Gabe (played by filmmaker Potts) is a wannabe filmmaker dawdling before deciding whether to go to college. As the projectionist, he is the most envied employee, since he gets to hang out in his upstairs cave and avoid getting hassled by patrons.
Chubby and smart, Gabe longs to have a girlfriend but is too afraid to talk to a female — at least until Emaline (Madi Goff) comes along. He bestows upon her the greatest (and only) gift within the power of the exhibitor: free admission to a flick.
Brand Rackle plays Dennis, the assistant assistant manager. He’s a little younger than Mason and torn up by his recent failed engagement.
There isn’t a terrible lot of story in “Cinema Six,” but this is the sort of movie that relies on well-limned portraits of its characters over narrative calisthenics to provide momentum. At that the film excels, perfectly capturing the mood and rhythms of chronic underemployment, where young people cluster in dead-end gigs. The job becomes your life, so even when you’re not working you’re hanging around the place or with your co-workers.
“Cinema Six” has a bit of an amateurish feel to it, with staid cinematography and dialogue that sounds a little too much like screenwriters trying to be clever: “I wish we smoked. Smoking always makes conflicted people look more conflicted.” “Well, yeah, until you get cancer. So I guess there’s good and bad with everything.”

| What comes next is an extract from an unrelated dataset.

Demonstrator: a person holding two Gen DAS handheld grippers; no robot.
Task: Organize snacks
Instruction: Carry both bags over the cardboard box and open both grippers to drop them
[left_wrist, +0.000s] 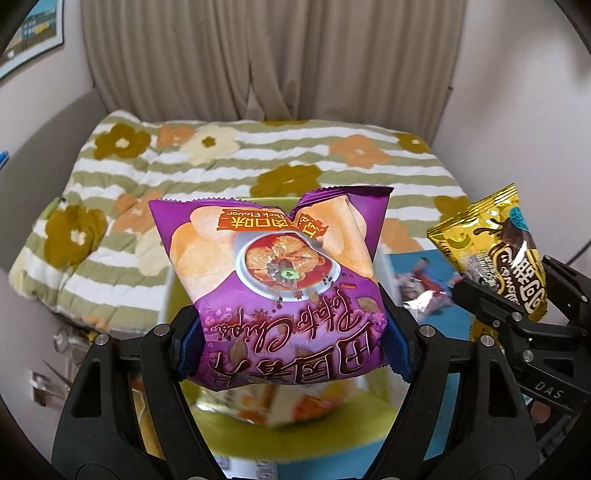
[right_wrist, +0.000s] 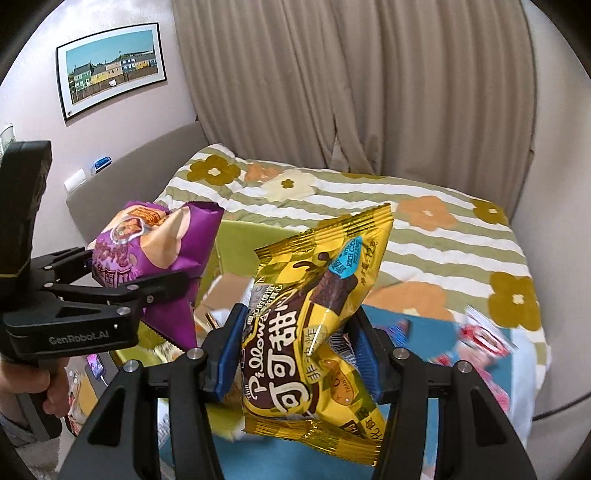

But I was delighted to spend time with this cast. I especially liked Lindsey Newell as Cassie, the caustic girl who’s always in a crappy mood no matter what station she’s working but especially when she gets stuck in concession. Hint: Nobody likes working concession.
(In case you were wondering, the hierarchy of desirable jobs at a movie theater goes like this: concession < doorperson < box office < usher < projectionist.)
I don’t know why, but here’s one archetype that seems to reside on every theater staff: the pretty blonde girl whose daddy is rich enough to buy her a new convertible for her 16th birthday yet insists that she get a job so she’ll learn the value of money by earning enough to pay for 1/70th of the car. (Eloise Kropp adroitly plays her here.)
“Cinema Six” may not have the slickest, most professional veneer to it, but it takes the audience inside a wonderfully untidy world they’ve seen only from the glitzy outside.